### Exercise prompt
Of all the entries below, retype only the lines from the one with "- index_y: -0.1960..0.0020" through the one with "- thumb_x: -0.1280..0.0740", exactly as they appear.

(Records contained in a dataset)
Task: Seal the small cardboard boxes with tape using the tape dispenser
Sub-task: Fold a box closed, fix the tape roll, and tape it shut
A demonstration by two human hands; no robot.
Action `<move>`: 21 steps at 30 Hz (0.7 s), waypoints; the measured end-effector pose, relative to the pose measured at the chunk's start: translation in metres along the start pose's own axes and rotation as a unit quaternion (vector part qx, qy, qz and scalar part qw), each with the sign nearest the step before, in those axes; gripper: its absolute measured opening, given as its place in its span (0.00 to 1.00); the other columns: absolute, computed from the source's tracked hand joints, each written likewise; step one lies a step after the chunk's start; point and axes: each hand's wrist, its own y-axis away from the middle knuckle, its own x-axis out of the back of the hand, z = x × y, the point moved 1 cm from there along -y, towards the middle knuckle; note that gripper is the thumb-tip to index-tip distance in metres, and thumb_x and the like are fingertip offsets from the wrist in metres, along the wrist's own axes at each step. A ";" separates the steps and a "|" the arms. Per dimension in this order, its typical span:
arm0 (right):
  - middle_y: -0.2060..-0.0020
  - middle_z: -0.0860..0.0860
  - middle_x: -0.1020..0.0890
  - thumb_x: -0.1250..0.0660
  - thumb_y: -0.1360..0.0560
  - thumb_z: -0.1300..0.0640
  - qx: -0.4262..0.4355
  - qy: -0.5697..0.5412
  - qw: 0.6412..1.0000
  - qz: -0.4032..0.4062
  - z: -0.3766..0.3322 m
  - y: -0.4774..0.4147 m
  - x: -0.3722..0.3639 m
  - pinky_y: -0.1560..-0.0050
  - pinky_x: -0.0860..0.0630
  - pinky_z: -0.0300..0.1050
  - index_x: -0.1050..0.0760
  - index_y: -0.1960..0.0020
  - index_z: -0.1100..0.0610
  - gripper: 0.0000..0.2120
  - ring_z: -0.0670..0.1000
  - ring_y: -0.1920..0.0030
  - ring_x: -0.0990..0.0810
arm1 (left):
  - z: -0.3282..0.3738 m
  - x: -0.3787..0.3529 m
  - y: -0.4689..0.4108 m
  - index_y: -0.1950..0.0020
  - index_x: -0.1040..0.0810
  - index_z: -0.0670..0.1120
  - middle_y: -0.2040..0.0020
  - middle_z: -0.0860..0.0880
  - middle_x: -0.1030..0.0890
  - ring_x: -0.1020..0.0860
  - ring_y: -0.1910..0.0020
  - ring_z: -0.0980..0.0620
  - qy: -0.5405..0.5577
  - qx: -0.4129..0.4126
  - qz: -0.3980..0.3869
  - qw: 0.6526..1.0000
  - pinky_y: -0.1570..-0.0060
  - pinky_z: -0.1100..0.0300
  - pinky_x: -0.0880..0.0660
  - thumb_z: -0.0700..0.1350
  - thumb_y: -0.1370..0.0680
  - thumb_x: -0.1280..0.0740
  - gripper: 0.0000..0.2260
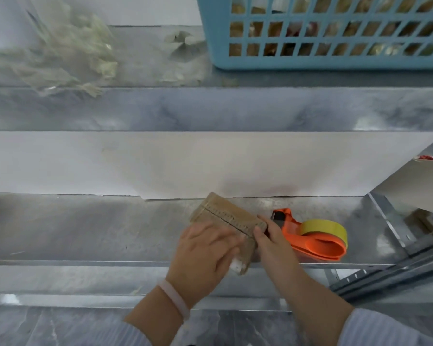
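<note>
A small brown cardboard box [225, 213] lies on the metal shelf [85, 228], its top seam running diagonally. My left hand [205, 250] covers the near part of the box and grips it. My right hand [270, 238] pinches the box's right end between thumb and fingers. Just right of that hand an orange tape dispenser [313, 240] with a yellow tape roll [325, 229] lies on the shelf, with no hand on it.
A blue plastic basket [215, 46] holding packets stands on the upper shelf at the right. A pile of clear plastic bags [60, 53] lies on that shelf at the left. A slanted metal frame [395, 233] borders the lower shelf on the right.
</note>
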 end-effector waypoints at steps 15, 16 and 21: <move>0.21 0.47 0.48 0.44 0.17 0.50 0.012 0.060 0.998 -0.024 -0.009 0.001 -0.028 0.24 0.48 0.45 0.57 0.22 0.38 0.30 0.48 0.23 0.47 | -0.042 -0.007 -0.016 0.21 0.42 0.50 0.24 0.53 0.37 0.37 0.26 0.54 0.212 0.387 -0.073 0.894 0.27 0.62 0.42 0.46 0.16 0.41 0.24; 0.21 0.47 0.47 0.44 0.17 0.50 0.011 0.069 0.997 -0.029 -0.010 -0.001 -0.026 0.23 0.47 0.46 0.56 0.22 0.38 0.29 0.49 0.23 0.46 | -0.043 -0.008 -0.017 0.22 0.40 0.50 0.24 0.53 0.37 0.37 0.26 0.55 0.222 0.386 -0.071 0.893 0.27 0.63 0.43 0.45 0.17 0.41 0.23; 0.23 0.49 0.40 0.45 0.17 0.48 0.011 0.080 0.995 -0.060 -0.015 -0.007 -0.010 0.25 0.42 0.47 0.52 0.23 0.37 0.26 0.51 0.25 0.39 | -0.049 -0.003 -0.011 0.25 0.38 0.56 0.24 0.55 0.38 0.41 0.24 0.57 0.311 0.365 -0.067 0.875 0.26 0.64 0.46 0.43 0.16 0.41 0.20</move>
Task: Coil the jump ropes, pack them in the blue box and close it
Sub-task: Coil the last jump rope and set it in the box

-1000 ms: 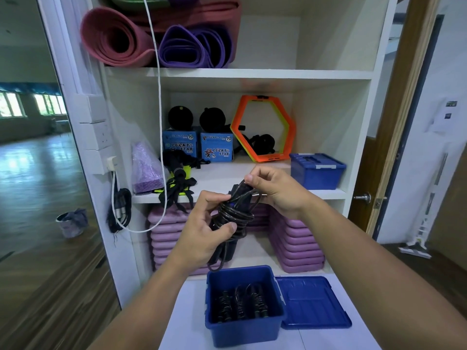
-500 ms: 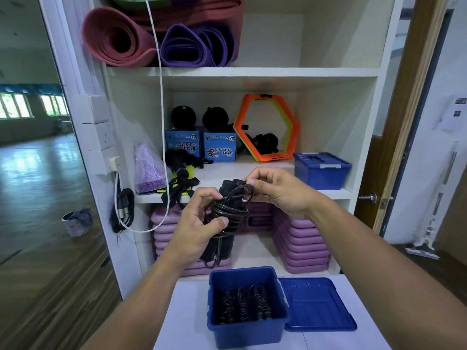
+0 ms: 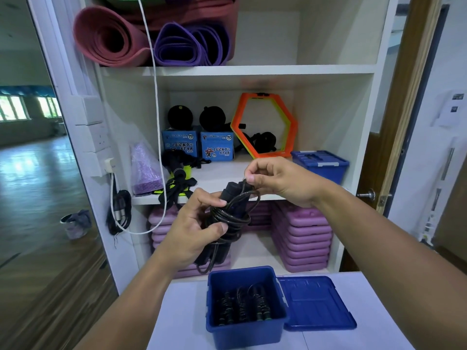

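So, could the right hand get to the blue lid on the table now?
Probably yes. The lid lies bare beside the blue box, below the right hand, nothing between. But that hand pinches the jump rope and must let go first.

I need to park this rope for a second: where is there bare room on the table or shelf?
Bare tabletop left of the blue box, plus a narrow strip in front of its lid. The middle shelf is bare between the black straps and the closed blue box. Crowded: coiled ropes line the open box's floor.
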`<control>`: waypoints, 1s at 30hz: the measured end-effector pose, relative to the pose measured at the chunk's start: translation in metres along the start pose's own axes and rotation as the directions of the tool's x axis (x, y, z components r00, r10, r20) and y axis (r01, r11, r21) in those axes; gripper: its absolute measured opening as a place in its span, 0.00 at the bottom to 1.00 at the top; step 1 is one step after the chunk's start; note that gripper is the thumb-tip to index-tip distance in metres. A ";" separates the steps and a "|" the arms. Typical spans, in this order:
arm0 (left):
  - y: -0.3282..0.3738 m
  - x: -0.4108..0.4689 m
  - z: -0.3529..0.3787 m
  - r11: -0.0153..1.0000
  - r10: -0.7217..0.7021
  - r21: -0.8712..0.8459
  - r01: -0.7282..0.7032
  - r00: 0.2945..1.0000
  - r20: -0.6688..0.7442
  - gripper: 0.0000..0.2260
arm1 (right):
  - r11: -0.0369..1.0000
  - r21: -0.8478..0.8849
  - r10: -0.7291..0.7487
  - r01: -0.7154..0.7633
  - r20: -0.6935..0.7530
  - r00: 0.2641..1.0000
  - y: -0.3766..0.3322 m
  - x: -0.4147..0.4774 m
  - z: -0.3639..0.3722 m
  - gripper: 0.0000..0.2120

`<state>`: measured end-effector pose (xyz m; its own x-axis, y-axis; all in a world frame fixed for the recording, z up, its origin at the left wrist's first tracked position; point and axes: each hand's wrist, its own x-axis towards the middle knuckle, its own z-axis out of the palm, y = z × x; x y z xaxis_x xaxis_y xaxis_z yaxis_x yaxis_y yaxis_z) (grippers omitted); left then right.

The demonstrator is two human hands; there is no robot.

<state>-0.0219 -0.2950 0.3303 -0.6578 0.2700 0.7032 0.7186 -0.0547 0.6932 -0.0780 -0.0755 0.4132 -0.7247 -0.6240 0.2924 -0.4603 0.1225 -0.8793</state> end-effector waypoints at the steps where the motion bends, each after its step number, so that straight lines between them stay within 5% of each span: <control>1: 0.001 0.000 0.000 1.000 0.004 -0.004 -0.004 1.000 0.010 0.17 | 1.000 -0.023 0.003 -0.002 0.017 1.000 -0.003 -0.001 -0.001 0.03; 9: 0.005 -0.004 -0.007 1.000 -0.010 -0.013 0.010 1.000 0.000 0.15 | 0.959 -0.268 -0.109 0.091 -0.052 0.993 -0.014 -0.007 0.008 0.08; 18: 0.012 -0.011 -0.007 0.998 -0.056 0.020 0.055 0.998 0.038 0.16 | 0.707 -0.692 -0.197 0.145 0.004 0.980 -0.020 -0.014 0.015 0.08; 26: 0.012 -0.015 -0.006 0.987 -0.159 0.008 0.159 0.983 0.090 0.29 | 0.780 -0.623 -0.060 0.063 0.026 0.998 -0.024 -0.020 0.017 0.06; 30: 0.011 -0.014 -0.004 0.984 -0.169 0.072 0.162 0.981 0.097 0.26 | 0.837 -0.547 0.031 0.007 0.061 0.998 -0.029 -0.020 0.013 0.06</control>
<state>-0.0057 -0.3032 0.3292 -0.7446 0.3675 0.5573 0.6167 0.0589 0.7850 -0.0435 -0.0766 0.4279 -0.7060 -0.6658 0.2414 -0.6712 0.5204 -0.5278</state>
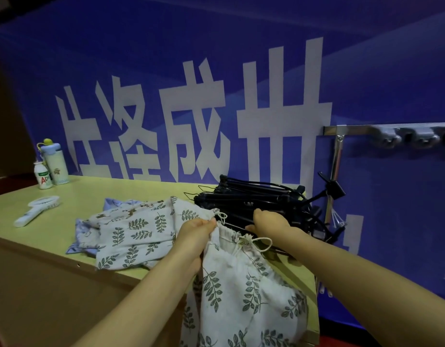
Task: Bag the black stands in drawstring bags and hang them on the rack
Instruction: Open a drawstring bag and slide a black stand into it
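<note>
A pile of folded black stands [256, 199] lies at the back right of the table [96, 194]. A white drawstring bag with a green leaf print [244, 284] hangs over the table's front edge. My left hand [199, 231] pinches the gathered mouth of that bag. My right hand [269, 221] reaches palm down onto the nearest black stand, fingers curled over it just past the bag's mouth; its grip is partly hidden. The bag's cream cord [256, 242] loops loose between my hands. The metal rack [386, 134] with grey hooks is on the blue wall at right.
More leaf-print and patterned bags [131, 229] lie heaped in the middle of the table. A white hand-held fan [36, 211] lies at the left. A cup with a blue lid [55, 161] and a small white bottle [43, 175] stand at the back left. White cable ties [338, 221] hang below the rack.
</note>
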`<state>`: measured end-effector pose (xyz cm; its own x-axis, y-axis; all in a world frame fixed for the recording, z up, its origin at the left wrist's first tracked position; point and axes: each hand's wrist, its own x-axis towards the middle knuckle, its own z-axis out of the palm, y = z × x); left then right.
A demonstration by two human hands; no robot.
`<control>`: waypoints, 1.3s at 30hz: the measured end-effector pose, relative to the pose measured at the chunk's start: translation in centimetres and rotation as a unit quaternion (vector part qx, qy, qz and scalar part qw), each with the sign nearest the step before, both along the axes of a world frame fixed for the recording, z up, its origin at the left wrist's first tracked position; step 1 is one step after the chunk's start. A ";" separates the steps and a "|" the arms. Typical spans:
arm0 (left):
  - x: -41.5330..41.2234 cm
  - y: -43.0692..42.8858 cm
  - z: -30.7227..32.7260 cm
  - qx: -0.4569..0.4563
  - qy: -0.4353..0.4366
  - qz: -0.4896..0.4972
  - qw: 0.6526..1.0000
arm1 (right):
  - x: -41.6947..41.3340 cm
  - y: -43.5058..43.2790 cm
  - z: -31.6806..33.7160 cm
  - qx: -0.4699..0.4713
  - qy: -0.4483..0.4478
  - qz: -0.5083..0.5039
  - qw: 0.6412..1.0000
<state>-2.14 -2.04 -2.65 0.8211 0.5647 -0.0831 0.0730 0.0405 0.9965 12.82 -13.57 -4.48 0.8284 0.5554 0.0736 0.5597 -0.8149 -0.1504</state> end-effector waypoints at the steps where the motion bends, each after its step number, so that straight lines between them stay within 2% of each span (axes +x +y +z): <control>1: 0.0 0.0 0.0 -0.001 -0.001 0.000 1.000 | 0.0 -0.1 0.1 0.010 -0.004 0.003 1.000; 8: 0.2 -0.5 0.2 -0.003 -0.007 -0.007 1.000 | -0.4 -1.6 1.0 0.076 -0.054 0.012 0.996; 13: 0.1 -1.5 0.5 0.002 -0.015 -0.017 1.000 | -0.7 -2.6 1.9 0.089 -0.087 0.037 0.992; 20: -0.1 -2.2 0.7 0.017 -0.018 -0.023 0.999 | -0.8 -2.4 2.4 0.068 -0.053 0.068 0.994; 29: 2.1 -2.0 0.3 0.019 -0.009 -0.006 1.000 | -0.4 -2.9 1.8 0.088 -0.067 0.072 0.991; 35: 5.6 -3.2 0.6 -0.024 0.019 0.041 0.999 | -0.8 -3.2 1.1 0.093 -0.076 0.082 0.989; 39: 7.5 -3.3 -0.4 -0.089 0.004 0.020 0.996 | -1.3 -3.7 0.5 0.100 -0.080 0.097 0.987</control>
<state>5.36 -5.31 -3.10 0.7969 0.5731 -0.1911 0.0754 0.2196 0.9727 11.47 -17.24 -3.95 0.6769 0.6639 0.3179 0.7319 -0.6531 -0.1944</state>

### Expected answer
  - index_y: -0.1960..0.0020
  - index_z: -0.1100..0.0610
  - gripper: 0.0000..0.2120
  - ring_z: -0.0670..0.1000
  - ring_y: -0.1920..0.0030
  - ring_x: -0.0990..0.0810
arm1 (left):
  - z: -0.3282..0.3738 m
  - x: -0.3787..0.3529 m
  - y: -0.4689..0.4108 m
  - index_y: -0.1950..0.0020
  - index_x: -0.1040..0.0810
  - index_z: -0.0670..0.1120
  - middle_y: -0.2040..0.0020
  - middle_z: -0.0860..0.0880
  - middle_x: -0.1030..0.0890
  - ring_x: -0.1020..0.0860
  - ring_y: -0.1910..0.0020
  - ring_z: -0.0980..0.0620
  - qy: -0.5405..0.5577
  - qx: -0.4129..0.4126
  - qz: -0.3980..0.3869
  - qw: 0.6526..1.0000
  - pinky_y: -0.1570..-0.0060
  - pinky_z: -0.1100..0.0300
  - pinky_x: -0.0880..0.0660
  - thumb_z: -0.0700..0.1350
  - thumb_y: -0.1370..0.0680
  - thumb_x: -0.1280..0.0740

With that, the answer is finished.